Could Craig Kimbrel start a play-in game? (AP)The Atlanta Braves are the proud owners of a 84-63 record and a sizable lead over the gaggle of teams vying for the National League's second wild-card spot.
While such an entrenched wild-card position would have rewarded them with an easy path to a spot in a playoff series in the past, the expanded playoff system is gifting Fredi Gonzalez with a unique booby prize: The ability to stage a long debate on how the pitching staff should be treated for that one play-in game come Oct. 5.
Indeed, it's an intriguing situation. While Oakland is in a similar position of strength in the AL wild-card race, the A's are also just three games behind the Texas Rangers in the AL West with seven games remaining between the two teams. Atlanta, meanwhile, still sits 5.5 games behind Washington even after sweeping the Nationals over the weekend. While the Braves aren't conceding anything just yet, they'll be in rotation alignment mode if they don't make up a few more games this week. (The Braves and Nats have completed their regular-season series.)
So which way should Gonzalez and Co. go for the one game that will determine their postseason continues? No team in baseball history has ever had this much time to think about who should start a do-or-die game and there's bound to be plenty of speculation. Do you go with Tim Hudson's veteran experience? Kris Medlen's hot hand? Tommy Hanson in hopes that he can somehow pitch well enough to save Hudson and Medlen for the opening of a five-game series?
Dave Cameron of Fangraphs actually thinks it should be none of the above. In an interesting article posted on Monday, Cameron proposes the Braves should start their best pitcher — closer Craig Kimbrel — for two innings and then rely on the bullpen to steer the ship the rest of the way. A starter could enter the game if the situation or matchup called for it, but the idea would be to save the starting arms necessary to win the five-game series that'd start two days later.
By flipping roles and begininning the game with the relievers, the opposition wouldn't be able to set their line-up to maximize platoon differential, and you'd ensure that the game wouldn't be lost before the team's best pitchers got a chance to pitch. Additionally, you'd ensure that you're never wasting an at-bat on a pitcher, giving your offense a boost in the process as well. And, because of the predictable nature of the schedule, the Braves should be able to rest their bullpen before and after that game takes place, meaning that they'll all be available for the entire division series, so that this usage pattern wouldn't have an adverse affect on the team's chances of winning the first round of the actual playoffs.
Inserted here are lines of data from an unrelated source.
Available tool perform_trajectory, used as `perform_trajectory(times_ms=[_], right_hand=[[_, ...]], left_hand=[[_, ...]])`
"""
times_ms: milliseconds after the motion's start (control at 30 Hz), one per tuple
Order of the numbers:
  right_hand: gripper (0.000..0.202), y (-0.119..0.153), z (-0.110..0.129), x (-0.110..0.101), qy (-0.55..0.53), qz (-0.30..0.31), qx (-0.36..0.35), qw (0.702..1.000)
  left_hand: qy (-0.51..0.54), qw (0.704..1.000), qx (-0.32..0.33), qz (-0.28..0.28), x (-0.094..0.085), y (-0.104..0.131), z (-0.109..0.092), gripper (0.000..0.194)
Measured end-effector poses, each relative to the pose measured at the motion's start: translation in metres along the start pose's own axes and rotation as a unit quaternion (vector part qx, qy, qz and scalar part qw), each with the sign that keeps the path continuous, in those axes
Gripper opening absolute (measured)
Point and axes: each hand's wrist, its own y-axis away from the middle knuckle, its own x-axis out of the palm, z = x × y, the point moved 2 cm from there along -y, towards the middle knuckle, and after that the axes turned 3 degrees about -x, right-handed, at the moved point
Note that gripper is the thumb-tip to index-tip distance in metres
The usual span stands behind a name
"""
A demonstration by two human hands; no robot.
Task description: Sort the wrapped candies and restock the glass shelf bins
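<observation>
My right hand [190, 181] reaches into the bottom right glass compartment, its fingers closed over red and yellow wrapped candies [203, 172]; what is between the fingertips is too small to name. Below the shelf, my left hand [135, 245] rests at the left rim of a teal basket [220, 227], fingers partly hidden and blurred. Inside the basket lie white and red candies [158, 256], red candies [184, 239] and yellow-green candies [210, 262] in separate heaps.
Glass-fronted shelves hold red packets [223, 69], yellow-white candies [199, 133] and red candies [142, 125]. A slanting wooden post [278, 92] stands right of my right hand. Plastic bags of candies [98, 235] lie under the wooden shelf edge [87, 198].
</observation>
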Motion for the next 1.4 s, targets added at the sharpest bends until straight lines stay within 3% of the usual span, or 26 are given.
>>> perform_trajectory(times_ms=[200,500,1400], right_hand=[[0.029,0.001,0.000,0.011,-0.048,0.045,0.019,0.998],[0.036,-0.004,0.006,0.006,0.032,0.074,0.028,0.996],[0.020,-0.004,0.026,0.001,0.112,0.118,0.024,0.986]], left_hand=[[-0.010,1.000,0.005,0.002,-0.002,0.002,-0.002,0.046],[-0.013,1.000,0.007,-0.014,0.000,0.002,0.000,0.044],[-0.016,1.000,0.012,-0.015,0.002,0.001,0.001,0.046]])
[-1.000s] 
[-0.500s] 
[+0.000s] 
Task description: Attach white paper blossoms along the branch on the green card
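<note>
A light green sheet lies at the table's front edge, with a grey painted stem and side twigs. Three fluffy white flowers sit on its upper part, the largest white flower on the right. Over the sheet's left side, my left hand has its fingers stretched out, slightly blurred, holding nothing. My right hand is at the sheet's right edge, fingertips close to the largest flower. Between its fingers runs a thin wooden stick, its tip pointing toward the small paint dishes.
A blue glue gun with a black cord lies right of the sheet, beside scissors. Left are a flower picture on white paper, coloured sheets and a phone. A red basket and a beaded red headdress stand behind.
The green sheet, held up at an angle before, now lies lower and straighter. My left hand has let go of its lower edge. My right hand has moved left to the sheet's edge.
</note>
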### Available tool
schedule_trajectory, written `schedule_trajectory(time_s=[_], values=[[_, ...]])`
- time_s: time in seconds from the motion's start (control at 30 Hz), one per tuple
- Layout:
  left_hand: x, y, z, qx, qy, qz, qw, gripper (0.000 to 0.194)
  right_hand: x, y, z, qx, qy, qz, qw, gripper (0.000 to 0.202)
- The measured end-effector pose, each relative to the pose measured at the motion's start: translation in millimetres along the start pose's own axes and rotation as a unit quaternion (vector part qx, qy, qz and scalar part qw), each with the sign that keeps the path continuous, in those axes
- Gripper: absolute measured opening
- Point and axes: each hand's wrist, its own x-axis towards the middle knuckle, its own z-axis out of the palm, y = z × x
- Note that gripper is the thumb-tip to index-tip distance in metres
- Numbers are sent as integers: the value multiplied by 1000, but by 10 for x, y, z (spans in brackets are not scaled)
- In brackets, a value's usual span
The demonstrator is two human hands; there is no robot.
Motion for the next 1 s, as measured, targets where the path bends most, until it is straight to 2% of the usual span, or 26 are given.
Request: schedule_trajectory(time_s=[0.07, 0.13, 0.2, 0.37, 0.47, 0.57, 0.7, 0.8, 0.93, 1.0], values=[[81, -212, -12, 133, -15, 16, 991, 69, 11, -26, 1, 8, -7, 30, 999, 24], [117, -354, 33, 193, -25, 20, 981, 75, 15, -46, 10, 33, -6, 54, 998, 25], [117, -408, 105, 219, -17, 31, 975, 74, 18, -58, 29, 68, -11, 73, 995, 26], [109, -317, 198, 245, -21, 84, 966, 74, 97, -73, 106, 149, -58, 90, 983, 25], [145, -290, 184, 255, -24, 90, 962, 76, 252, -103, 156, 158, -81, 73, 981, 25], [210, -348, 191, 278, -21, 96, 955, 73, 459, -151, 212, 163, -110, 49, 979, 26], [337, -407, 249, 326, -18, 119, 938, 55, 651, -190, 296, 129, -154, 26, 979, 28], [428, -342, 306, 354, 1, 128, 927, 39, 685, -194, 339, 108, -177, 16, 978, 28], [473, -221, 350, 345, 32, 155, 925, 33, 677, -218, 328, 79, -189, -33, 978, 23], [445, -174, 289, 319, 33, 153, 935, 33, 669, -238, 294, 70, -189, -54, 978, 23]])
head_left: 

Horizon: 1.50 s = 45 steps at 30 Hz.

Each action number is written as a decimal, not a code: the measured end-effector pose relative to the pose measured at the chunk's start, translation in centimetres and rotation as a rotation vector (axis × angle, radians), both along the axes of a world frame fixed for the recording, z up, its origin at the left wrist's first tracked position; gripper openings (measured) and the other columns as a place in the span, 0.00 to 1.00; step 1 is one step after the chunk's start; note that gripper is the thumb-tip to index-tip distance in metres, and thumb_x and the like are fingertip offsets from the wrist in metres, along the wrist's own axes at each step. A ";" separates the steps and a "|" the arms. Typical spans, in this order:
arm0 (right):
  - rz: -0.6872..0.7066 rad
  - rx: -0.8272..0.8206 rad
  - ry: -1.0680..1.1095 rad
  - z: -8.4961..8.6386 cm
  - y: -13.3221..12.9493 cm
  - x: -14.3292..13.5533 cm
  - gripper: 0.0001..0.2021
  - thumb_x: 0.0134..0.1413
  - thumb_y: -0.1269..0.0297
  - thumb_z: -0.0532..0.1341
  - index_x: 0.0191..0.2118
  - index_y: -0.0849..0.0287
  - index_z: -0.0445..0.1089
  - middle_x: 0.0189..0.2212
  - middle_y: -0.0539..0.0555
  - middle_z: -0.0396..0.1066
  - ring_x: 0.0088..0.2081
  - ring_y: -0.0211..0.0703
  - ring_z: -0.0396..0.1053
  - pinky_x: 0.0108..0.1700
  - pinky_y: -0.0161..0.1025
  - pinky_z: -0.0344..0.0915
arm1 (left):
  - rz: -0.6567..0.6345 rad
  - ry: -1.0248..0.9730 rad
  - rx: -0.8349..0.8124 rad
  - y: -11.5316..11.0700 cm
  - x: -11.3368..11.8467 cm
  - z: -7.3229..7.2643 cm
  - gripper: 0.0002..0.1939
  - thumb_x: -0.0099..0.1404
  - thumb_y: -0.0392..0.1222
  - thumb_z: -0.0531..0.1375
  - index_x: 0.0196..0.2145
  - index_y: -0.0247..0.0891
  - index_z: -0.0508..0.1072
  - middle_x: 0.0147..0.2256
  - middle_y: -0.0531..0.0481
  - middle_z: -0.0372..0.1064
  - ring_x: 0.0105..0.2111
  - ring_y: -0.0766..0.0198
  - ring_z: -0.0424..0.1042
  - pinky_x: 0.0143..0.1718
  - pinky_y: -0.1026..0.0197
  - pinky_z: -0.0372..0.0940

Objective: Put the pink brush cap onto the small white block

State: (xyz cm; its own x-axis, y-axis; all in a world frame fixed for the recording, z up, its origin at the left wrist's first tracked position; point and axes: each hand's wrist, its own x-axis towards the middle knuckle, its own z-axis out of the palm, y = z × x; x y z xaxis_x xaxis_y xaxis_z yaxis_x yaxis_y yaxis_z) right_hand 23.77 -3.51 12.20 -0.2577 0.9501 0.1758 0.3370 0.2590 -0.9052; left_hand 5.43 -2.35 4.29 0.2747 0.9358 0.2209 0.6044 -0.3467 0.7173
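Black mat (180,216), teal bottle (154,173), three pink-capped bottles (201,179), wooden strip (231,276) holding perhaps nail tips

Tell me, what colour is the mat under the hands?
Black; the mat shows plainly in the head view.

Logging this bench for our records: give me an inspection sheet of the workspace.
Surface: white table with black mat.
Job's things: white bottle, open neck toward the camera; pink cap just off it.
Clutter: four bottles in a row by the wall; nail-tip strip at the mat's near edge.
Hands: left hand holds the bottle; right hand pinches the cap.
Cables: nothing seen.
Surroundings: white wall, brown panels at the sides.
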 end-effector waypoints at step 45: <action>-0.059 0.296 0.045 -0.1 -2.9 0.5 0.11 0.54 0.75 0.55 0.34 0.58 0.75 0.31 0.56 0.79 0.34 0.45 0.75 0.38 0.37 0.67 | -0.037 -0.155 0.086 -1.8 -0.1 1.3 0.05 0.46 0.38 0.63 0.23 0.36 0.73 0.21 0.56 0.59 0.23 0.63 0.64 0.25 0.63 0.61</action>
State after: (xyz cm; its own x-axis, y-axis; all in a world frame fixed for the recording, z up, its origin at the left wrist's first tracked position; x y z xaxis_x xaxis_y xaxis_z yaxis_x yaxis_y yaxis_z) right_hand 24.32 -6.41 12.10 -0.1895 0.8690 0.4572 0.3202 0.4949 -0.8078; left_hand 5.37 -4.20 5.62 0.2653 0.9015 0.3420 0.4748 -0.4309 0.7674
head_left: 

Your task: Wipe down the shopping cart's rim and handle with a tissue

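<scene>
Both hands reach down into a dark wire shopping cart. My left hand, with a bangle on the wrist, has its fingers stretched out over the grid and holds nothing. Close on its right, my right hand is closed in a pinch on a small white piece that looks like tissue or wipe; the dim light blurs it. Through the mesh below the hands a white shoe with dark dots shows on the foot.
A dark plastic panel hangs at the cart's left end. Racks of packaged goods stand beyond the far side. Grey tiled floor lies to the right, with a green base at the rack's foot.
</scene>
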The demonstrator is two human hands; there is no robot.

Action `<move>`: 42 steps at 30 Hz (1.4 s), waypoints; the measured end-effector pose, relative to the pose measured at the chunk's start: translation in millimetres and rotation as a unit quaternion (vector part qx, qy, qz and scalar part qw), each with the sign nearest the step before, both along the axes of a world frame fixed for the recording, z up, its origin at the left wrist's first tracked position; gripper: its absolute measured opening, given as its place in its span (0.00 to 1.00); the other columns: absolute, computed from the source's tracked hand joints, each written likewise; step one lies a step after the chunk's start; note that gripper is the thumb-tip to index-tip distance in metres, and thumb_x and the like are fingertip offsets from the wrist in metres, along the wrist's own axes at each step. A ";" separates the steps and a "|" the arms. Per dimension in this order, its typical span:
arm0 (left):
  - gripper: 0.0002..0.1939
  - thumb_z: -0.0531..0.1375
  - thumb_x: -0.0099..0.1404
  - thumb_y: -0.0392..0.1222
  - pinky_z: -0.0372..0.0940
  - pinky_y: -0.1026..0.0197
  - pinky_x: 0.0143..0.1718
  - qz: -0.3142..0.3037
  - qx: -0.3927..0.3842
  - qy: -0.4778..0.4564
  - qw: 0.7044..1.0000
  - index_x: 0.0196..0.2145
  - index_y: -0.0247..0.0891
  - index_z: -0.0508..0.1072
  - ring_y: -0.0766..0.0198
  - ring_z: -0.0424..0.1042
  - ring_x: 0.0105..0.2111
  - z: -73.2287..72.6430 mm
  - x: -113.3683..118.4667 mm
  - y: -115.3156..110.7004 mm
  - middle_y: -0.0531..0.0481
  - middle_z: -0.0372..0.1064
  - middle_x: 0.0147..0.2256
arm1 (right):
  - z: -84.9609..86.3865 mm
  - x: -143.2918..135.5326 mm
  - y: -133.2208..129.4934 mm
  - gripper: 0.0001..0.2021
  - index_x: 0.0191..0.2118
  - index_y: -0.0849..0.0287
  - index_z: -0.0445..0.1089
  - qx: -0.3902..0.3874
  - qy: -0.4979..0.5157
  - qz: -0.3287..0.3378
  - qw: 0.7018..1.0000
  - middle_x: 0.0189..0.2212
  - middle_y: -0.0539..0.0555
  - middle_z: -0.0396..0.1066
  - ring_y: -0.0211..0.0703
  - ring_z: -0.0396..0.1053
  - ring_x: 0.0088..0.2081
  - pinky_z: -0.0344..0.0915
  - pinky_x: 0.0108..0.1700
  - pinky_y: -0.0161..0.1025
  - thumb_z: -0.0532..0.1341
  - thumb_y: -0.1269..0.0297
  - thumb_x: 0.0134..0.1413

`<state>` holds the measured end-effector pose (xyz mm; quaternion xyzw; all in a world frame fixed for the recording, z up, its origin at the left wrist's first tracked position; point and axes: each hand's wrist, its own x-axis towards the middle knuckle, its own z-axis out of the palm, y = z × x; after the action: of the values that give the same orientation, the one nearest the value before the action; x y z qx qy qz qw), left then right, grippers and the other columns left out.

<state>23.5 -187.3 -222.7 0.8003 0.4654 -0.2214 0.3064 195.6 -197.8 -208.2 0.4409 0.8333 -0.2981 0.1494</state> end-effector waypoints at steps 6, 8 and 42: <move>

As Cameron points out, Baltimore and Oakland could also be in position where such an approach could make sense. Whether or not it's adopted by anyone is another matter.
I'm somewhat onboard with Cameron's idea of guaranteeing your best pitcher a chance to pitch while also maintaining the integrity of your rotation for the LDS. But I also don't think there's a chance that any manager is going to go for it. It's a forward-thinking idea and there's no manager or front office right now who's willing to risk an entire offseason's worth of grief should that closer or reliever go out and get tagged over the first two innings.
Even if a team did take the chance, there's also the possibility that its offense doesn't score many runs and that one of its starters is put in the unfamiliar spot of either closing a game or keeping it tied in extra innings. Maybe appearing in a different situation wouldn't faze the starters or the relievers, but maybe it would. No one's going to roll the dice on such a risk.
With that said, the way to actually implement such an approach would be to stage a couple of dry runs over a couple of games at the end of the season. And with the Braves comfortably owning a postseason spot, what do they have to lose by taking a trial run?